> [DATASET EXCERPT]
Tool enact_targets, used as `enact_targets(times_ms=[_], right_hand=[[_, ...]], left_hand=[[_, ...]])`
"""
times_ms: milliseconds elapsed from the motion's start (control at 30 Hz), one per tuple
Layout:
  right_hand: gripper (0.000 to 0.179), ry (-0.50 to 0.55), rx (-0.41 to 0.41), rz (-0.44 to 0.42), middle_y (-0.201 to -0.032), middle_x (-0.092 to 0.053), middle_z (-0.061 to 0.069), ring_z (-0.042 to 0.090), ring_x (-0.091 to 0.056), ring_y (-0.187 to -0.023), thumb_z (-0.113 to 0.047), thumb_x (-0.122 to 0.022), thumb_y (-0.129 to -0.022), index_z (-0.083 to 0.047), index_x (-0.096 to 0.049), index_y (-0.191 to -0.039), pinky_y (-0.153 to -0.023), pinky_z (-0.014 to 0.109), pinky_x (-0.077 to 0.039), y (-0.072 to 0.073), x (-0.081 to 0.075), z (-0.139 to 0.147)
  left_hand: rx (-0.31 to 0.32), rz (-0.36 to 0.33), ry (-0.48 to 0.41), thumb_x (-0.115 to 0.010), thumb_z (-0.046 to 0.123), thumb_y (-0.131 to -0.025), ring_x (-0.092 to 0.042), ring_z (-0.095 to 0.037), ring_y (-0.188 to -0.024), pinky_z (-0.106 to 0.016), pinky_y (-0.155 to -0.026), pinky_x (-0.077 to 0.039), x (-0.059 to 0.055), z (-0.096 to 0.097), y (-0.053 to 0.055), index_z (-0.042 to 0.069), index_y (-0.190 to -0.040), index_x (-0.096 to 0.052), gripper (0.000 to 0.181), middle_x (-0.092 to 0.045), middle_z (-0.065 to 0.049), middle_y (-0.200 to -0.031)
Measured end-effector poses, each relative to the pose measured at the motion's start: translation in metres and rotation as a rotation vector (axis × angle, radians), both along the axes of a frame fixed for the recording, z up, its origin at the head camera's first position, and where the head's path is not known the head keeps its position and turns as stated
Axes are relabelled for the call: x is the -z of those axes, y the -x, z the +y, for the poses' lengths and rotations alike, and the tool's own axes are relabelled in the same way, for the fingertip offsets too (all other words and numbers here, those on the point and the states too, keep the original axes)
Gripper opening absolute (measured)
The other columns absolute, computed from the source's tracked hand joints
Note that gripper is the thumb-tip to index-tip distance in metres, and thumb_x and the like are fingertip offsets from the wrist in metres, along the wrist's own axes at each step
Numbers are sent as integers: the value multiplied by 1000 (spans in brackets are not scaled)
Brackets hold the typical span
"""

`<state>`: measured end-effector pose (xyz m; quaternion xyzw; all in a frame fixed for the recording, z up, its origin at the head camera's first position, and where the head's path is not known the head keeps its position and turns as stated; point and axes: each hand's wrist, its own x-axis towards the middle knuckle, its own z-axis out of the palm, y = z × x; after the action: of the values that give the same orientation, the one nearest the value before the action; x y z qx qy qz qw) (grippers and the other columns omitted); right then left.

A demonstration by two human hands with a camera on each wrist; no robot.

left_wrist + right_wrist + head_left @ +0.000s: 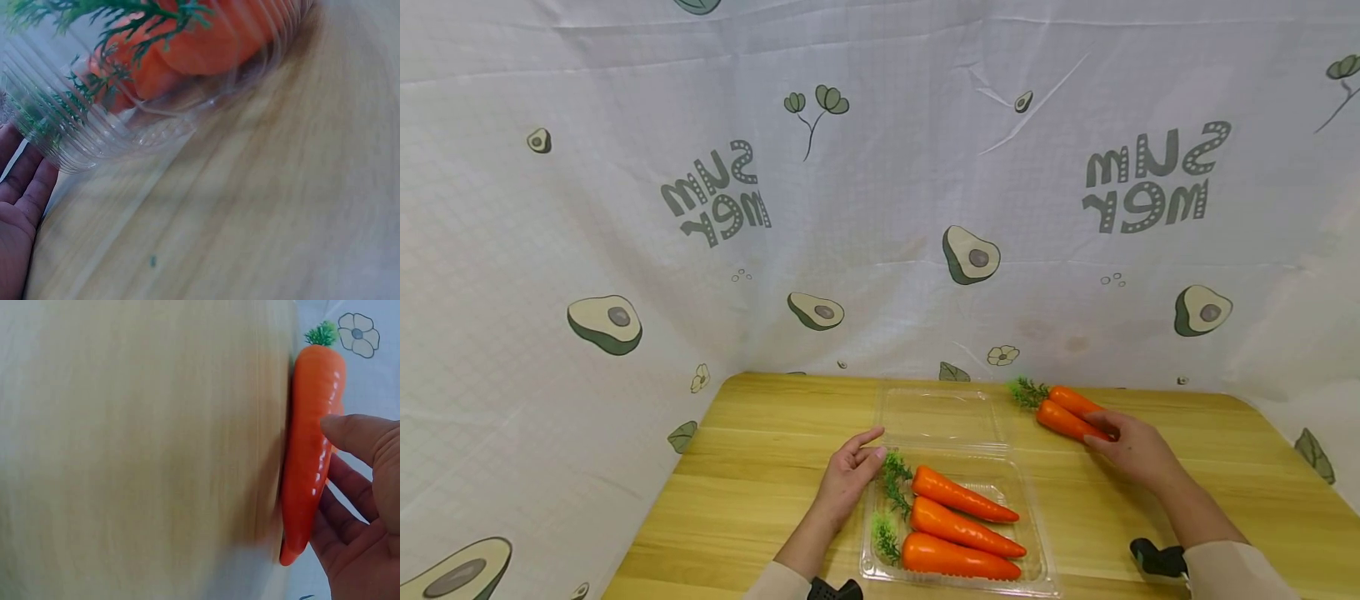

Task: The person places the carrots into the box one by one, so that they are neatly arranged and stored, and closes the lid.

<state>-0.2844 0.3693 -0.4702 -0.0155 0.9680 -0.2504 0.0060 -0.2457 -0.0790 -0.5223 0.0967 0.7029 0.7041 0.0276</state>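
Three orange toy carrots (966, 525) with green leafy tops lie side by side in a clear plastic clamshell container (1037, 533), tops to the left. My left hand (846, 479) touches the container's upper left side; in the left wrist view its fingers (37, 187) lie fairly straight against the clear wall. At the back right, two more carrots lie together on the table, a front carrot (1063, 421) and a rear carrot (1071, 400). My right hand (1135, 446) grips the front carrot near its narrow end, thumb on the near side and fingers behind.
The container's transparent lid (940, 417) lies folded back behind it. A wood-grain table (737, 467) carries everything. A white cloth (887, 192) printed with avocados hangs behind the back edge and along the sides.
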Motion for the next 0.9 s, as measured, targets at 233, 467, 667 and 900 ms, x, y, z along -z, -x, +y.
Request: enact_targets(times_ms=[233,467,667,900], right_hand=[[56,-33,-18,0,-134,-53,41,58,-51,-117,-31,-71,-95,6,-57,-135,-100,72,-39,-1,4,4],[51,-53,-43,49,-125,-60,39,56,-56,-111,-25,-73,-93,7,-60,-131,-96,71,-42,-2,7,4],[50,-60,-58,85,-121,-63,37,55,-58,-107,-25,-75,-92,6,-61,-128,-92,69,-45,-3,8,4],[50,-67,-55,98,-122,-63,37,55,-59,-109,-26,-75,-91,6,-62,-128,-93,69,-45,-5,13,5]], left_hand=[[-12,-24,-28,-62,18,-103,-64,-3,-94,-20,-87,-50,-1,2,0,1,-146,-54,47,-75,-18,-111],[-25,-16,-31,-62,16,-102,-60,-3,-85,-20,-82,-49,-1,2,1,-1,-145,-54,46,-77,-9,-102],[-31,-29,-31,-63,16,-102,-62,-2,-88,-19,-84,-50,-1,3,2,1,-144,-55,45,-74,-24,-111],[-36,-33,-40,-63,14,-101,-63,-2,-87,-19,-83,-50,0,4,2,0,-143,-55,45,-73,-25,-109]])
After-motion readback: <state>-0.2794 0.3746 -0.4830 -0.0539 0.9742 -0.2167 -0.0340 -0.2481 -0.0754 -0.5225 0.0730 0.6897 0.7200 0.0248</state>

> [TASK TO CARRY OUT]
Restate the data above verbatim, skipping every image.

> [PROBLEM SOLUTION]
Tool enact_targets, used as `enact_targets(times_ms=[_], right_hand=[[_, ...]], left_hand=[[_, ...]])`
"""
times_ms: milliseconds elapsed from the motion's start (control at 30 Hz), one per tuple
Layout:
  right_hand: gripper (0.000 to 0.179), ry (-0.50 to 0.55), rx (-0.41 to 0.41), rz (-0.44 to 0.42), middle_y (-0.201 to -0.032), middle_x (-0.092 to 0.053), middle_z (-0.061 to 0.069), ring_z (-0.042 to 0.090), ring_x (-0.091 to 0.056), ring_y (-0.187 to -0.023), thumb_z (-0.113 to 0.047), thumb_x (-0.122 to 0.022), thumb_y (-0.129 to -0.022), index_z (-0.083 to 0.047), index_x (-0.096 to 0.049), index_y (-0.191 to -0.039), pinky_y (-0.153 to -0.023), pinky_z (-0.014 to 0.109), pinky_x (-0.077 to 0.039), y (-0.072 to 0.073), x (-0.081 to 0.075), z (-0.139 to 0.147)
  left_hand: rx (-0.31 to 0.32), rz (-0.36 to 0.33), ry (-0.48 to 0.41), thumb_x (-0.115 to 0.010), thumb_z (-0.046 to 0.123), thumb_y (-0.131 to -0.025), ring_x (-0.092 to 0.042), ring_z (-0.095 to 0.037), ring_y (-0.188 to -0.024), pinky_z (-0.106 to 0.016), pinky_y (-0.155 to -0.026), pinky_x (-0.077 to 0.039), x (-0.059 to 0.055), z (-0.096 to 0.097), y (-0.053 to 0.055), index_z (-0.042 to 0.069), index_y (-0.190 to -0.040), index_x (-0.096 to 0.052), gripper (0.000 to 0.181), middle_x (-0.092 to 0.045), middle_z (-0.065 to 0.049), middle_y (-0.200 to -0.031)
Measured end-effector poses, each relative to the pose measured at the motion's start: translation in metres and rotation as a rotation vector (axis × angle, radians), both along the axes of a frame fixed for the recording, z up, its origin at the head camera's first position, and where the head's path is not known the head keeps its position and turns as stated
Axes are relabelled for the call: x is the -z of those axes, y the -x, z the +y, for the poses' lengths and rotations alike, and the tool's own axes are relabelled in the same way, for the fingertip offsets too (all other words and numbers here, those on the point and the states too, keep the original axes)
Gripper opening absolute (measured)
The other columns absolute, computed from the source's tracked hand joints
Note that gripper is the thumb-tip to index-tip distance in metres, and thumb_x and the like are fingertip offsets from the wrist in metres, along the wrist's own axes at each step
Numbers are sent as integers: the value multiplied by 1000 (spans in brackets are not scaled)
Brackets hold the typical span
"""

`<state>`: measured end-effector pose (xyz m; quaternion xyzw; all in a frame fixed for the recording, z up, its origin at the head camera's first position, and where the head's path is not known the head keeps its position and turns as stated; point and axes: each hand's wrist, its own x-axis towards the middle knuckle, its own z-axis out of the palm, y = z × x; after the action: of the values that give the same orientation, the one nearest the value before the action; x y z qx qy qz qw) (grippers and the other columns omitted); right then left.

A demonstration by two human hands with a camera on each wrist; no robot.

left_wrist + right_wrist + head_left @ +0.000s: 

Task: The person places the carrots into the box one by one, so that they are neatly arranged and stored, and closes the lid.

<state>-0.2844 0.3693 -0.4702 -0.0155 0.9680 -0.2504 0.0060 -0.2457 -0.0790 -0.5223 0.0967 0.7029 0.7041 0.0276</state>
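Three orange toy carrots (966, 525) with green leafy tops lie side by side in a clear plastic clamshell container (1037, 533), tops to the left. My left hand (846, 479) touches the container's upper left side; in the left wrist view its fingers (37, 187) lie fairly straight against the clear wall. At the back right, two more carrots lie together on the table, a front carrot (1063, 421) and a rear carrot (1071, 400). My right hand (1135, 446) grips the front carrot near its narrow end, thumb on the near side and fingers behind.
The container's transparent lid (940, 417) lies folded back behind it. A wood-grain table (737, 467) carries everything. A white cloth (887, 192) printed with avocados hangs behind the back edge and along the sides.
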Motion for the next 0.9 s, as measured, targets at 233, 467, 667 and 900 ms, x, y, z along -z, -x, +y.
Request: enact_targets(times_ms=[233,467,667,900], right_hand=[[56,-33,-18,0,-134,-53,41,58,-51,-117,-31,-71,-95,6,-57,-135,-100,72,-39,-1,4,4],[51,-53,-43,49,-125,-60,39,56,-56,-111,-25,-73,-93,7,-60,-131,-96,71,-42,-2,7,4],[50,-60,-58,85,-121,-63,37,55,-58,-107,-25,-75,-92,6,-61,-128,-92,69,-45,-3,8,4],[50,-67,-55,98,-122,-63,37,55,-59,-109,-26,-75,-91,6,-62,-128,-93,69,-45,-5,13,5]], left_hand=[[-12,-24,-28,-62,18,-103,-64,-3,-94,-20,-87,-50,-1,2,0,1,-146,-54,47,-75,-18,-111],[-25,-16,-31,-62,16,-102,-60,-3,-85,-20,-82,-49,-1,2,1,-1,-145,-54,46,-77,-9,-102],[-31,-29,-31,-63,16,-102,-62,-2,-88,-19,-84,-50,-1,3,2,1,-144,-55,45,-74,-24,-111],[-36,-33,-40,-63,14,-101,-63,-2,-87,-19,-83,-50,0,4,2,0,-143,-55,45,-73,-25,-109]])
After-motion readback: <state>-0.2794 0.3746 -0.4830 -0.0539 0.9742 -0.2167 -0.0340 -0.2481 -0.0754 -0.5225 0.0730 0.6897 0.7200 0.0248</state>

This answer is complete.